Oxford Professor of Economics Paul Collier doesn't see the Millennium Development Goals (MDG) as any sort of practical solution. While the rest of the world accumulates wealth and continues to grow, almost a billion people - 70 percent of whom live in sub-Saharan Africa - are not going anywhere. Their static economies are shutting them out of the global market. According to Professor Collier, this "bottom billion" are not being affected in the least by the world's heroic effort to end poverty.

"None of the Millennium Development Goals will be reached within seven years amongst the bottom billion."

 Paul Collier
Professor Paul Collier says the Millennium Development Goals are by no means a practical way to end poverty.
The professor points out that these stagnant economies are diverging. By being closed out of the world economy, they are being closed out from the rest of mankind. The rift between the billion at the bottom and the rest of the world is growing ever greater and it will only become steadily more difficult to bridge.

Stagnating strategies
Collier is certainly not against the MDG. He thinks they are very helpful in monitoring whether or not things are getting better. They also focus international agendas on issues such as AIDS and education. But they don't lead to change, he says. They are not transformative.
"Of course we should be concerned to not just half poverty but eliminate poverty in the poorest countries. And by any measure, including the Millennium Development Goals, we're failing." "We need to compliment, to supplement those goals with practical agendas that really would be transformative."

A similar solution
According to the professor, the situation can be remedied by focusing on three policies that were utilised to rebuild Europe after the Second World War: trade, security and stable government.

"We've got to move on from gesture politics to getting serious. Think what we do when we're really serious about a problem. Think what America did in how it rebuilt Europe after the Second World War.

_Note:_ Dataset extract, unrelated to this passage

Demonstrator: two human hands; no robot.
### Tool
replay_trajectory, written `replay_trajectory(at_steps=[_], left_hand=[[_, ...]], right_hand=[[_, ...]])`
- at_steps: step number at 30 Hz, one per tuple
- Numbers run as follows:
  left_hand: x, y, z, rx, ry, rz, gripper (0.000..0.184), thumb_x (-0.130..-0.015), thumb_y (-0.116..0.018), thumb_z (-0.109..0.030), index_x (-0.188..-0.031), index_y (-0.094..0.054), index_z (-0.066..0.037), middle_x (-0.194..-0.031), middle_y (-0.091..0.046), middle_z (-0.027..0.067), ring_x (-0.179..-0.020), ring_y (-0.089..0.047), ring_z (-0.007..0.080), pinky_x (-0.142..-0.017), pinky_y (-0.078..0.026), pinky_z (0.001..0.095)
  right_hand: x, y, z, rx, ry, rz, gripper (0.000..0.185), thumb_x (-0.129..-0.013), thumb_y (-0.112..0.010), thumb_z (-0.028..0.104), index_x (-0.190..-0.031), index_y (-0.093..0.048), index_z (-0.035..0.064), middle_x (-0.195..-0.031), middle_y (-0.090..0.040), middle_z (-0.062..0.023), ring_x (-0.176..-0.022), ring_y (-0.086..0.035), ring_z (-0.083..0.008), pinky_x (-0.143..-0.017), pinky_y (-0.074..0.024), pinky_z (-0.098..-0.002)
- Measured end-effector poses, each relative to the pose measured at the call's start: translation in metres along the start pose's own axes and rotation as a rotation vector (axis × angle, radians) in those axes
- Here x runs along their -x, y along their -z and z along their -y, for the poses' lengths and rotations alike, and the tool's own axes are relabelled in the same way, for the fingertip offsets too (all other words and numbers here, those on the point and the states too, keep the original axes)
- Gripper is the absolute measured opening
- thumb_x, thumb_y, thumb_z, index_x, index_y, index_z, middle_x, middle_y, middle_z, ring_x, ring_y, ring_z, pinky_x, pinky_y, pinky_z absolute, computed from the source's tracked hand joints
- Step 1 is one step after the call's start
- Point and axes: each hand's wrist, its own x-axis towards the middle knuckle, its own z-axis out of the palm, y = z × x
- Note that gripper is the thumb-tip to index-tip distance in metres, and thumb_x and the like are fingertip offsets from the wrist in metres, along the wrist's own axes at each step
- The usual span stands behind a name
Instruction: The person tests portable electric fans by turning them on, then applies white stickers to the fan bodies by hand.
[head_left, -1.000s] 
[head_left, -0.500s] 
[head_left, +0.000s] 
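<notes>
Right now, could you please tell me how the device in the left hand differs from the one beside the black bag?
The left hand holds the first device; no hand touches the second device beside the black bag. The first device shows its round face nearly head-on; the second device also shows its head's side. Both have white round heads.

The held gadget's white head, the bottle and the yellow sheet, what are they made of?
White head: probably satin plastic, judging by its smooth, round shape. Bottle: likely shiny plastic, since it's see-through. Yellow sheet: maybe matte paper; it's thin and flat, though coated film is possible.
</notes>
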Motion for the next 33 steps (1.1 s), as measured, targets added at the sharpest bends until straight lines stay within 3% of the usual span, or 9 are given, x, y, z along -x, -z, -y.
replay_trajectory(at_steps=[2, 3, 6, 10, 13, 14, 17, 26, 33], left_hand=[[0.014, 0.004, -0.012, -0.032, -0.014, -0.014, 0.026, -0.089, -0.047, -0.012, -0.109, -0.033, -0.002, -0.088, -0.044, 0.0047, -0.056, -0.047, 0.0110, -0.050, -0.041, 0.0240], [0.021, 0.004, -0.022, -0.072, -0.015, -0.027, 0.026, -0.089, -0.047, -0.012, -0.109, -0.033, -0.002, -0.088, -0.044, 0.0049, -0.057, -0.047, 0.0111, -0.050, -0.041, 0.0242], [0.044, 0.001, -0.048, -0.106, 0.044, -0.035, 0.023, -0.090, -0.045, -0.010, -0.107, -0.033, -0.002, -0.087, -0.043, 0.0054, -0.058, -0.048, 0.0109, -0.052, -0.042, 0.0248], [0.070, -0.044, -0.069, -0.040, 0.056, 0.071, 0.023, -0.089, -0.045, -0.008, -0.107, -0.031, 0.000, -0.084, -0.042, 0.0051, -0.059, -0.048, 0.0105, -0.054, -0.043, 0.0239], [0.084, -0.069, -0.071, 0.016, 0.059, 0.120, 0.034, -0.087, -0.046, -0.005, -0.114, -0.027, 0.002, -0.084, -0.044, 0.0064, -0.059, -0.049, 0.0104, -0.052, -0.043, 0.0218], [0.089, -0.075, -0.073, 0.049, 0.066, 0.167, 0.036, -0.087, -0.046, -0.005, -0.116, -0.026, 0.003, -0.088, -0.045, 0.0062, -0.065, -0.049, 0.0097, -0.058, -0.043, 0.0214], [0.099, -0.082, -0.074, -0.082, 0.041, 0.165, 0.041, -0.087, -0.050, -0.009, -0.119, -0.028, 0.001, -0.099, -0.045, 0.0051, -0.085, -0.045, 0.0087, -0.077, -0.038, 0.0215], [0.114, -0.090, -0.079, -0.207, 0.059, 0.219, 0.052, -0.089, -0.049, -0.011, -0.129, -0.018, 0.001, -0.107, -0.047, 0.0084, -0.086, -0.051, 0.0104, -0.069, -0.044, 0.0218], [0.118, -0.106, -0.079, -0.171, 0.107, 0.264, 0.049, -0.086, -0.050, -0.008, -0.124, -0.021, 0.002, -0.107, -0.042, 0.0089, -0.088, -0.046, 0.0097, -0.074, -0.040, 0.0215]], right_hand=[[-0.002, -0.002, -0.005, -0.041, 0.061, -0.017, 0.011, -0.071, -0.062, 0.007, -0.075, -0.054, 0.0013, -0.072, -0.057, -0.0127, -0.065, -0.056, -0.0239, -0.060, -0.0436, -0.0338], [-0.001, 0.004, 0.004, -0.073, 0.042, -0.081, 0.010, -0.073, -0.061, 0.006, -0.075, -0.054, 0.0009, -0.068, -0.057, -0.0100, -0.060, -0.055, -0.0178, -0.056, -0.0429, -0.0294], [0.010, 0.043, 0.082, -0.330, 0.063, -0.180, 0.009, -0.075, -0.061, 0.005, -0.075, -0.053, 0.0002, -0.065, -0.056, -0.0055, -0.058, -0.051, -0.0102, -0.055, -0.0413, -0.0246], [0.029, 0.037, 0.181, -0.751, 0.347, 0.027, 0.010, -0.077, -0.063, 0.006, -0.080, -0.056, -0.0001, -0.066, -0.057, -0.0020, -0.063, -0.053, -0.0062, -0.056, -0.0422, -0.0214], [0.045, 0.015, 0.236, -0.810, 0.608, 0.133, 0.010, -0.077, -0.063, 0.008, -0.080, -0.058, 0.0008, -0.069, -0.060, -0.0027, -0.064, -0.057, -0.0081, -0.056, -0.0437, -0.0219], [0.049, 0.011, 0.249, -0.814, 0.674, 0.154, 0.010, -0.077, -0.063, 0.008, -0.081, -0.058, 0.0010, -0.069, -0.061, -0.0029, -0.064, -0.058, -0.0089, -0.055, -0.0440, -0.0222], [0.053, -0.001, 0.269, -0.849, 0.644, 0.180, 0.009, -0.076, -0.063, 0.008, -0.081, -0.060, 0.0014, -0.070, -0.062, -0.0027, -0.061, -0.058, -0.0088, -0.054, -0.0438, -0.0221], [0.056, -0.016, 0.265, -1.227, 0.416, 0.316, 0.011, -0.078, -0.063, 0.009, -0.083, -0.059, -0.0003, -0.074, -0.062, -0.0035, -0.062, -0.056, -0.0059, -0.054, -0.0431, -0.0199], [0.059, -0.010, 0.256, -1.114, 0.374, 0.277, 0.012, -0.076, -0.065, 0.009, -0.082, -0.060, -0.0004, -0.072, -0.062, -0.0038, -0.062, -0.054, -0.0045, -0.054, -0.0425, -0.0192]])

Today, we should use the same array of policies that we used before."

But international trade agreements exclude much of sub-Saharan Africa from globalisation. Agreements in Europe, for example, make it impossible to sell certain goods from Africa in European markets. Professor Collier finds that trade deals such as these as well as rampant civil wars and internal corruption only further ostracise the bottom billion.
 
Too limited an objective
In order for things to get better, he thinks we've got to change our strategies. We have to go further than the MDG.

"I think the Millennium Development Goals are achievable. In fact I think they're too modest [...] Poverty could go down in the bottom billion. But we'd still have a big problem as long as they continue to diverge. So that's the problem switching from divergence to convergence. But we can do that. But we're not doing at the moment, that's for sure."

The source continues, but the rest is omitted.